### [DIRECTIONS]
Every line in the entries that holds "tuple" should be identified and copied.

### [DATA SUPPLIED]

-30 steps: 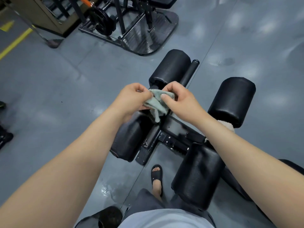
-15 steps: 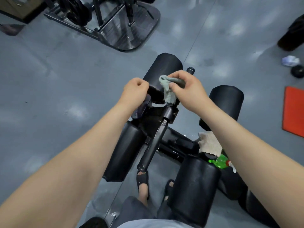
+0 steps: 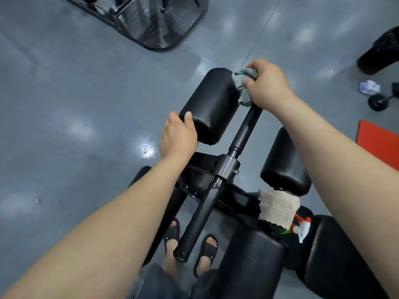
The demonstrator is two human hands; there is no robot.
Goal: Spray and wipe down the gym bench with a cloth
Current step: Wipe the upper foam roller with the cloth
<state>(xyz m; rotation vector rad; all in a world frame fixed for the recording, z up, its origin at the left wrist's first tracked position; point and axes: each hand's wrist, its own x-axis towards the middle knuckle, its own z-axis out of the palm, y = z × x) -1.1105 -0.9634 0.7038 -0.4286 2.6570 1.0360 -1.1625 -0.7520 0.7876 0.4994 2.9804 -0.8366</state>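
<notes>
A black gym bench fills the middle of the view, with padded rollers and a dark metal bar [image 3: 245, 132] running up its centre. My right hand [image 3: 267, 85] grips a grey-green cloth [image 3: 244, 85] wrapped over the far end of that bar. My left hand [image 3: 178, 134] holds the near end of the left black roller pad [image 3: 212, 104], thumb on top. A beige cloth [image 3: 278, 207] lies on the bench frame at the right, over a green spray bottle with a white and red nozzle [image 3: 301, 228].
A second roller pad [image 3: 285, 162] stands to the right of the bar. My sandalled feet [image 3: 207, 248] are under the frame. A black machine base [image 3: 164, 22] lies at the top, a red mat [image 3: 380, 143], a small dumbbell [image 3: 380, 100] and crumpled paper [image 3: 369, 87] at the right. The grey floor has a wet patch [image 3: 149, 151].
My right hand has slid the cloth along the bar to its far end. My left hand let go of the cloth, then moved onto the left roller pad.
</notes>
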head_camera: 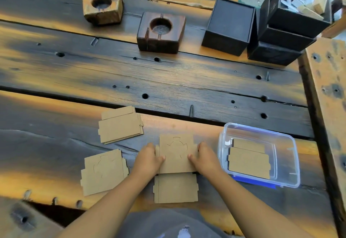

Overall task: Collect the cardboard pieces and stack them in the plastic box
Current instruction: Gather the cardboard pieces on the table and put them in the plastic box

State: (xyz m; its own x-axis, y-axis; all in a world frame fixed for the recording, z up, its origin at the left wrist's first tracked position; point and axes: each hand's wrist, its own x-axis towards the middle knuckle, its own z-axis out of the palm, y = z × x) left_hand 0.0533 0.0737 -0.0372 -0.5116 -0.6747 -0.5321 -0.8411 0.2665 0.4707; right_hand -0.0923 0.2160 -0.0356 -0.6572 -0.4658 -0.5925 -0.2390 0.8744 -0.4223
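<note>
A flat brown cardboard piece with a cut-out outline (177, 153) lies on the table in front of me. My left hand (148, 160) grips its left edge and my right hand (204, 158) grips its right edge. Just below it lies a second cardboard stack (176, 189). Another stack (119, 125) sits to the upper left, and a further one (104, 171) at the lower left. The clear plastic box (292, 155) stands to the right on its blue lid and holds cardboard pieces (249, 160).
Two wooden blocks with round holes (103, 5) (161, 32) stand at the far side. Black boxes (229, 26) are stacked at the back right, one open box (297, 7) holding wood scraps. The wooden table (168, 80) has gaps, holes and a raised board (327, 87) at right.
</note>
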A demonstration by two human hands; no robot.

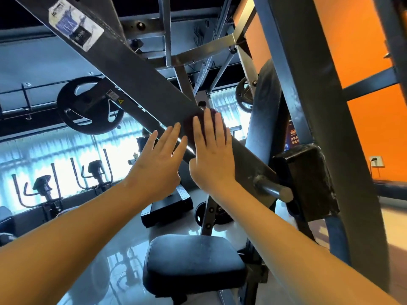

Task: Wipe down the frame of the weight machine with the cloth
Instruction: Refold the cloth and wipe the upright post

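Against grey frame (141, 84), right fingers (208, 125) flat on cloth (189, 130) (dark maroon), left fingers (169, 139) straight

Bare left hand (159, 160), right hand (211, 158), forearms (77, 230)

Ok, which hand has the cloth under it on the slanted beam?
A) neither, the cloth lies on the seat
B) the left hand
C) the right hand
C: the right hand presses the dark red cloth flat against the slanted beam, while the left hand beside it has none.
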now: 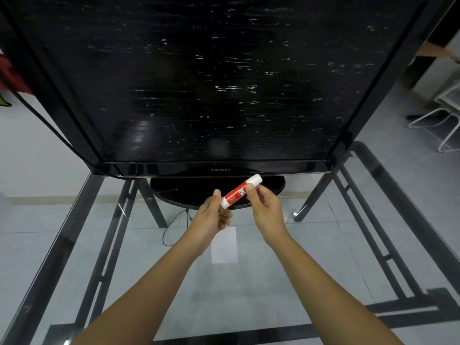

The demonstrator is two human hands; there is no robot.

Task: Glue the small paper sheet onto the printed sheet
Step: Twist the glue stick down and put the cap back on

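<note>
Left hand [211, 217] and right hand [263, 205] grip glue stick [240, 191]

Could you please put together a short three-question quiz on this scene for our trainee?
1. Of the left hand and right hand, which grips the red-and-white cylindrical glue stick? A) left only B) right only C) both
2. True or false: the glue stick rests on the clear glass table.
3. Fill in: the small white rectangular paper sheet lies flat on the ____.
Key: 1 C; 2 false; 3 table.
</note>
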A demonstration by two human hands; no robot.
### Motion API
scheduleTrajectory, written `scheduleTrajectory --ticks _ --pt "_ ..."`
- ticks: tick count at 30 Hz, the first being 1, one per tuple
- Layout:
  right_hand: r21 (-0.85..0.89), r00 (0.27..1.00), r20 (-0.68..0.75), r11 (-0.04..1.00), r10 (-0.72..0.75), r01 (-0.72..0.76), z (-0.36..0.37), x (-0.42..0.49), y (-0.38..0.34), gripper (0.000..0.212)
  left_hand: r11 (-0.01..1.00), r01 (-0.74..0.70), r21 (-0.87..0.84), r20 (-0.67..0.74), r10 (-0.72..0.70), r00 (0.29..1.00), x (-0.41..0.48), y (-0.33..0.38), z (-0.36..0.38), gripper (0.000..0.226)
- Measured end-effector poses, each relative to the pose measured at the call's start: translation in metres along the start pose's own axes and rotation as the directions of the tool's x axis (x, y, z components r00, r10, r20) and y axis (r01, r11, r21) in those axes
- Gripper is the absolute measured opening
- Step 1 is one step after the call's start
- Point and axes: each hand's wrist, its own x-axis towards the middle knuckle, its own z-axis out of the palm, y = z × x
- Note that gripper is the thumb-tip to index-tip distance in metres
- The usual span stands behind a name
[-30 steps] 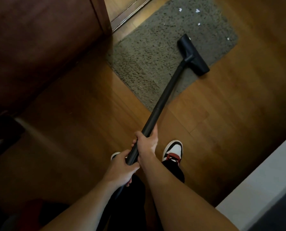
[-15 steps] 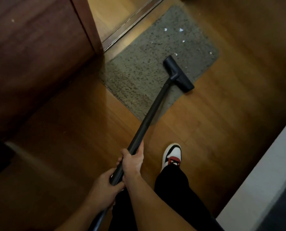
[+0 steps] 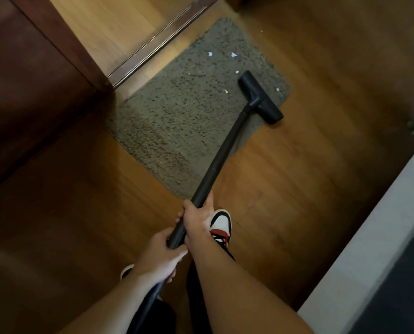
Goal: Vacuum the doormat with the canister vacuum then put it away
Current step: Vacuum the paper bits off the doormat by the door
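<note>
A grey-green shaggy doormat [image 3: 184, 116] lies on the wooden floor before a door sill. Several white paper scraps [image 3: 233, 54] dot its far half. The black vacuum wand [image 3: 221, 155] runs from my hands up to a black floor head [image 3: 260, 97] resting on the mat's right edge, part of it over the floor. My right hand [image 3: 198, 219] grips the wand higher up; my left hand [image 3: 160, 255] grips it just below, where the hose begins. The canister is out of view.
A dark red-brown door or cabinet [image 3: 32, 88] stands at the left. A metal door sill [image 3: 157, 42] crosses the top. A pale ledge [image 3: 370, 249] runs along the right. My shoes [image 3: 221, 225] stand on the wooden floor just behind the mat.
The floor head has slid back and to the right across the mat, now reaching its right edge. Both hands have stayed on the wand. The view has shifted as my head moved.
</note>
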Motion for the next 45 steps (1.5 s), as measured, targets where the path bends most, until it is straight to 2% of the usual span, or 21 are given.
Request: scheduleTrajectory --ticks 5,11,16,22,29,36,41,45 --pt "0.057 0.999 -0.040 0.998 0.008 -0.005 -0.021 0.038 -0.039 0.080 0.999 0.010 0.037 0.029 -0.011 1.000 0.031 0.050 0.019 0.005" --pt "0.020 0.999 -0.047 1.000 0.013 -0.012 -0.047 0.067 -0.078 0.082 1.000 0.001 -0.012 0.063 0.000 0.998 0.053 0.088 0.045 0.011" --pt "-0.003 0.999 -0.047 1.000 0.005 -0.006 -0.061 0.087 -0.102 0.083 1.000 -0.007 -0.007 0.045 0.008 0.999 0.069 0.110 0.063 0.007" --pt "-0.005 0.999 -0.033 1.000 -0.012 0.012 -0.059 0.086 -0.104 0.081 1.000 -0.008 -0.008 0.046 0.008 0.999 0.066 0.115 0.061 0.013" --pt "-0.049 1.000 0.012 0.998 0.028 -0.027 -0.040 0.050 -0.066 0.085 0.998 0.005 -0.062 0.020 -0.004 1.000 0.031 0.076 0.043 0.016" --pt "-0.099 0.997 0.057 0.994 0.042 -0.036 -0.008 -0.013 -0.007 0.079 0.998 0.052 -0.035 -0.061 -0.054 0.997 -0.013 0.002 0.011 0.014" --pt "-0.119 0.995 0.093 0.992 0.047 -0.036 0.019 -0.049 0.036 0.083 1.000 0.027 -0.015 -0.079 -0.028 0.996 -0.048 -0.042 -0.016 0.016" --pt "-0.140 0.990 0.131 0.990 0.048 -0.029 0.036 -0.075 0.066 0.085 0.994 0.061 -0.092 -0.067 -0.068 0.995 -0.069 -0.076 -0.035 0.015"
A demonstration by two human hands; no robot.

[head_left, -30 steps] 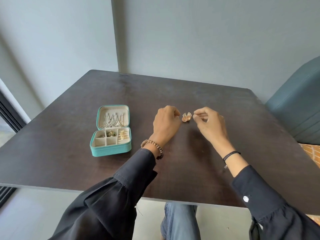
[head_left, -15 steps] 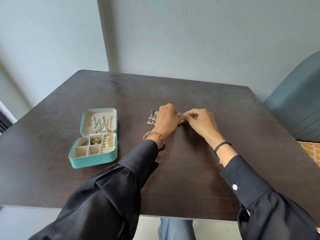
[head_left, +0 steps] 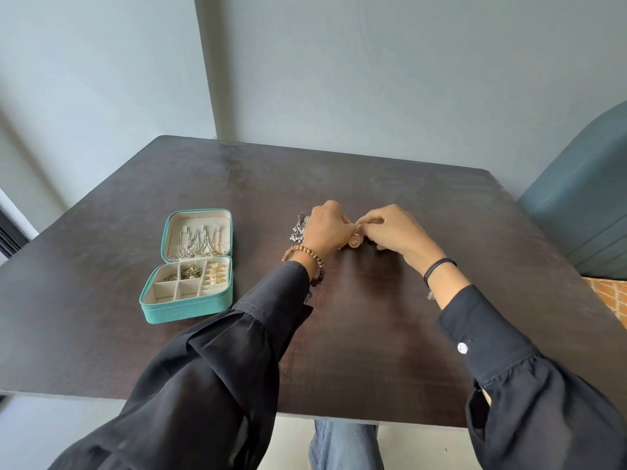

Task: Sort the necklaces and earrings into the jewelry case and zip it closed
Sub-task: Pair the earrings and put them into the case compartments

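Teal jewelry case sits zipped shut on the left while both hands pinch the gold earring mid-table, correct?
No. The head view shows the teal jewelry case lying open, lid back. The left hand and right hand do pinch the gold earring mid-table.

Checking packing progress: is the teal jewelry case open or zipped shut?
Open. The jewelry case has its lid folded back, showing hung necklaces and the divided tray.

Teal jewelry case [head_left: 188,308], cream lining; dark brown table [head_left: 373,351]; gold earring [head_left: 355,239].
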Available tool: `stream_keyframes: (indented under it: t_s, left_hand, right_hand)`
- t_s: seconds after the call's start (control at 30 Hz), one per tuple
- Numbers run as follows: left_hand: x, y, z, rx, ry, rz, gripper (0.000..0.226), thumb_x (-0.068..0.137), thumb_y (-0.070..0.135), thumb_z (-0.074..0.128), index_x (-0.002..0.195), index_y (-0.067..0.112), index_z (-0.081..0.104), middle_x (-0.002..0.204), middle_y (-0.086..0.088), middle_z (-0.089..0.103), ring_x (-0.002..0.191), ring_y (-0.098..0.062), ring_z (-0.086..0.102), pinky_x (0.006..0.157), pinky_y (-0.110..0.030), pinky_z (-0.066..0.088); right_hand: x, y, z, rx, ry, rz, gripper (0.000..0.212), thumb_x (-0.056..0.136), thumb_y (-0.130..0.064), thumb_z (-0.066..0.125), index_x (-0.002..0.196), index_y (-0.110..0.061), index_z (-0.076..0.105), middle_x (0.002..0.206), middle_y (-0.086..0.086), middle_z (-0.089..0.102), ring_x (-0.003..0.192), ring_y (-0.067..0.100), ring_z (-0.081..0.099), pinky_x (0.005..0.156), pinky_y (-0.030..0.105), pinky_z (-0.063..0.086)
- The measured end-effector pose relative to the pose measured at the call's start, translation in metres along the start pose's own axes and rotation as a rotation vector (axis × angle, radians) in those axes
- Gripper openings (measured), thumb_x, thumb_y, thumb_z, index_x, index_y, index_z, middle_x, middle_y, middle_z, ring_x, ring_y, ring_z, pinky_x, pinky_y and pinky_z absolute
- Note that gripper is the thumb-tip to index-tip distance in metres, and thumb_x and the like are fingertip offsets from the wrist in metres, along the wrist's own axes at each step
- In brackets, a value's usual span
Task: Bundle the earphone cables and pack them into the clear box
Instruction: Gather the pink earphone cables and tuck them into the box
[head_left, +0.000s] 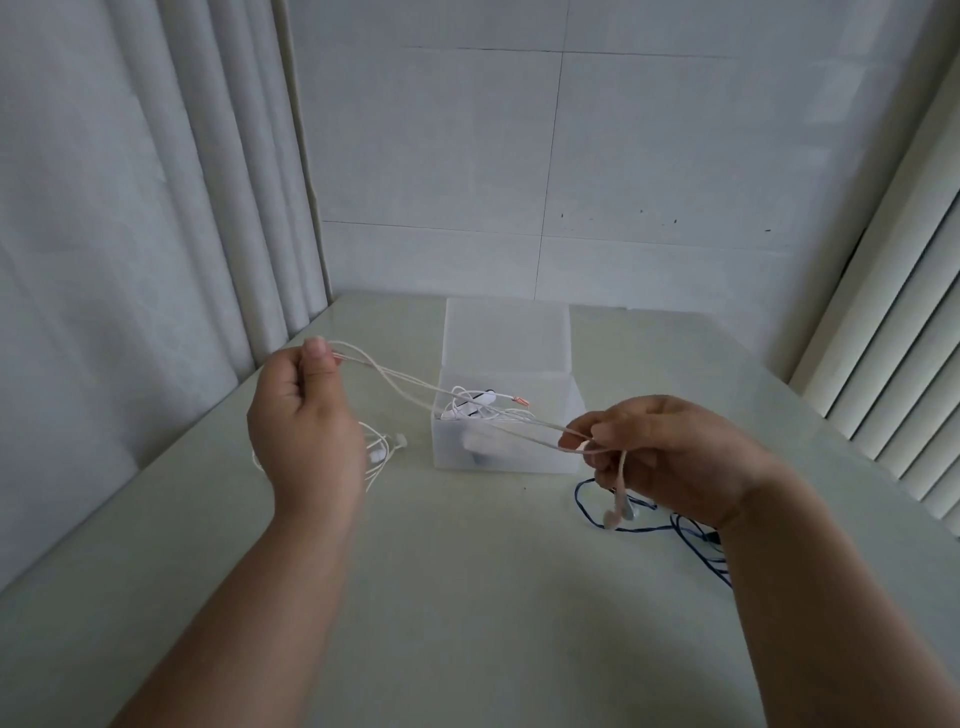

### [YOUR SOLUTION]
- ticks: tick count at 30 Hz, the first being 1, one per tuple
- t_s: seconds after the call's start (control at 30 Hz), one per tuple

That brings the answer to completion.